→ What you have to do
Print nothing but the lines from the start of the listing below through the line that contains "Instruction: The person". Do not include the pictures.

Dataset excerpt below:

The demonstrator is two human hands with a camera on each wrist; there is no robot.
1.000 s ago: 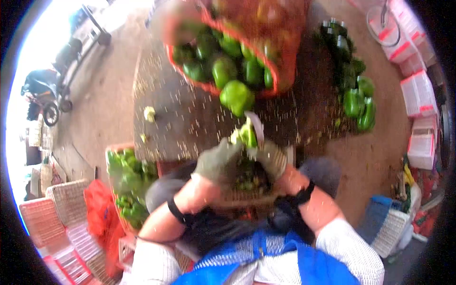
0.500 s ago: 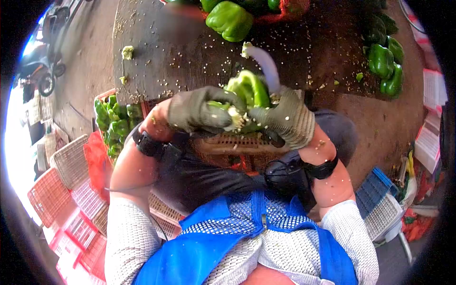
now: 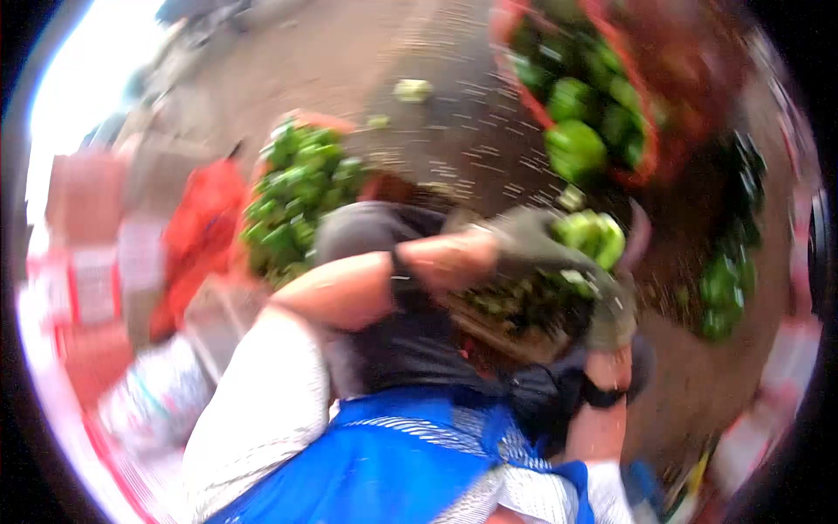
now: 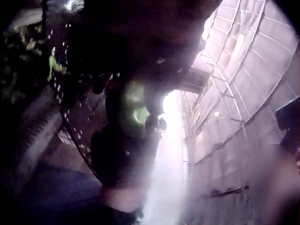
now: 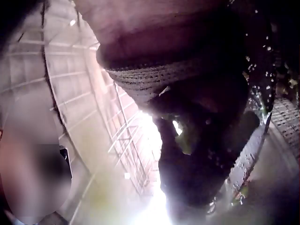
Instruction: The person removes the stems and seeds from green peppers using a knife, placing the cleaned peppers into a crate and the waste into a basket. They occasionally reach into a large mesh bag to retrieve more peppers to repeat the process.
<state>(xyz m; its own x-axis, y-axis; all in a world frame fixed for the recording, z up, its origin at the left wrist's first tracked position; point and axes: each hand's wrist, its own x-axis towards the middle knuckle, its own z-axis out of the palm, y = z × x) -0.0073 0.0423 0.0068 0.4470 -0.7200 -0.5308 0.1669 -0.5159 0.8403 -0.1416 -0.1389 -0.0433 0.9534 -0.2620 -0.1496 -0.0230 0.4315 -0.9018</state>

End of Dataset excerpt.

→ Output below
The demonstrator is two human hands with a camera on each wrist; there is no robot.
1.000 s ago: 
0.500 s ago: 
now: 
now: 
now: 
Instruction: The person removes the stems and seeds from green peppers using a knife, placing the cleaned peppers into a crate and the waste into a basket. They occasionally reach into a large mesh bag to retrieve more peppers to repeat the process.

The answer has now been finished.